- [Exercise objective]: Reproduce exactly, leaving out pictures, each line from the one holding "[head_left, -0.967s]" through the final line of the listing, and add nothing.
(Data below Opens)
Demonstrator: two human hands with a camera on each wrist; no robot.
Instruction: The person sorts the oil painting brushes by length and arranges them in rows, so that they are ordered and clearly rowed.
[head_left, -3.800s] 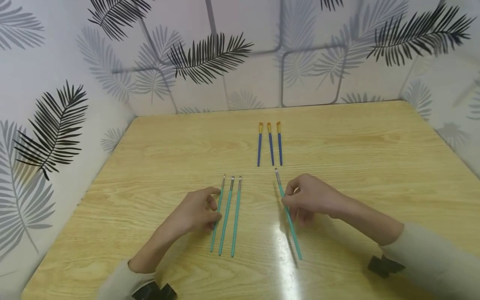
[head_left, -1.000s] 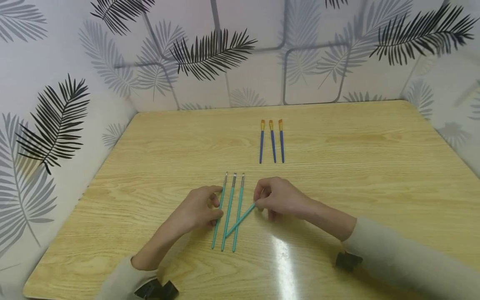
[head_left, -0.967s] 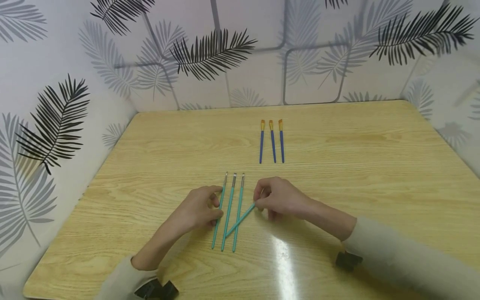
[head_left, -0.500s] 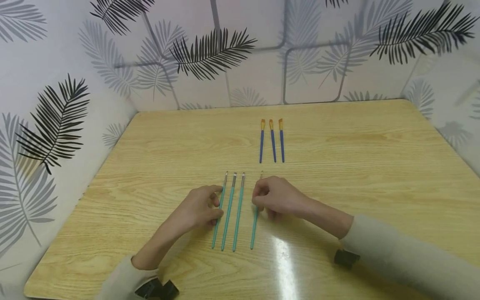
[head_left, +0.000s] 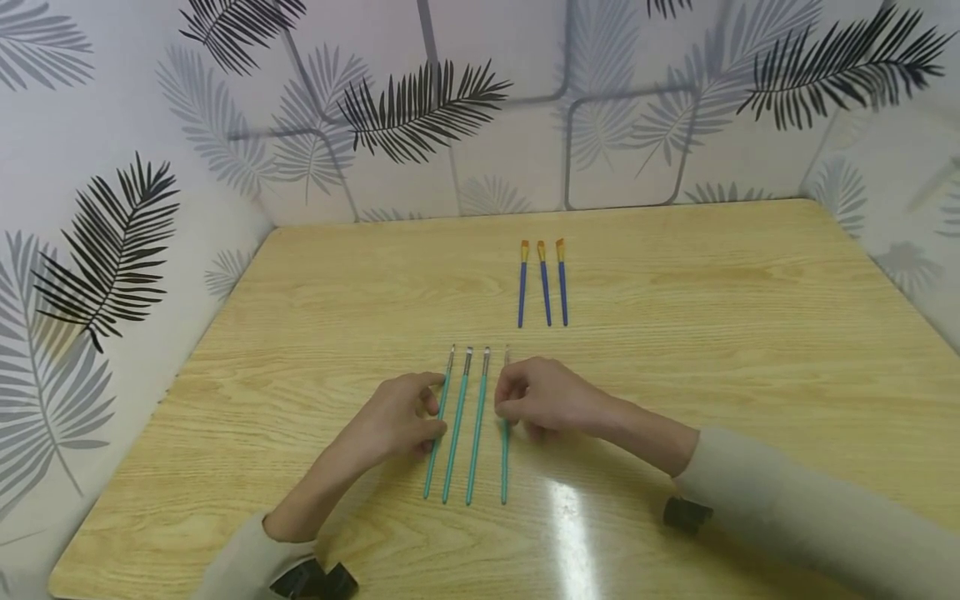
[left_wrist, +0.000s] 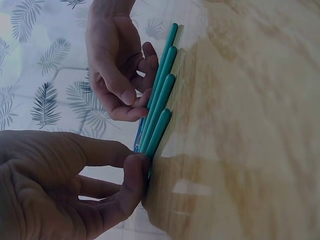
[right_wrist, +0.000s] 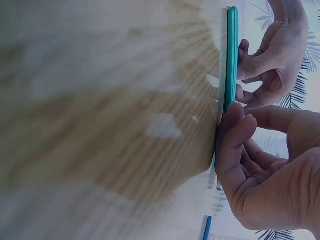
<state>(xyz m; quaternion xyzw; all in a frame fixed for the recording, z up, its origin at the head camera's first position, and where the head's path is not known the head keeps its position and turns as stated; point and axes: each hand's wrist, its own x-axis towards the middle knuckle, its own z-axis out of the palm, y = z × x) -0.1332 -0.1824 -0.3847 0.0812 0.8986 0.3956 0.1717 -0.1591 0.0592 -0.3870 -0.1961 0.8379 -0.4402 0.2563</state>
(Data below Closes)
- [Response area]:
[head_left, -0.967s] 
[head_left, -0.500s] 
[head_left, +0.000s] 
[left_wrist, +0.000s] 
[right_wrist, +0.000s] 
<state>(xyz m; quaternion xyzw; all in a frame fixed for the recording, z up, its origin at the head camera's first position, and where the head's path is not known the head keeps its position and turns as stated; point and axes: each hand's wrist, its own x-axis towards the middle knuckle, its own z-axis out of the palm, y = z × x) -0.1332 -0.1824 -0.3847 0.0812 0.8986 0.3956 0.1717 -0.1591 0.0592 -0.3870 -0.1961 0.8379 -0.4402 0.2563</state>

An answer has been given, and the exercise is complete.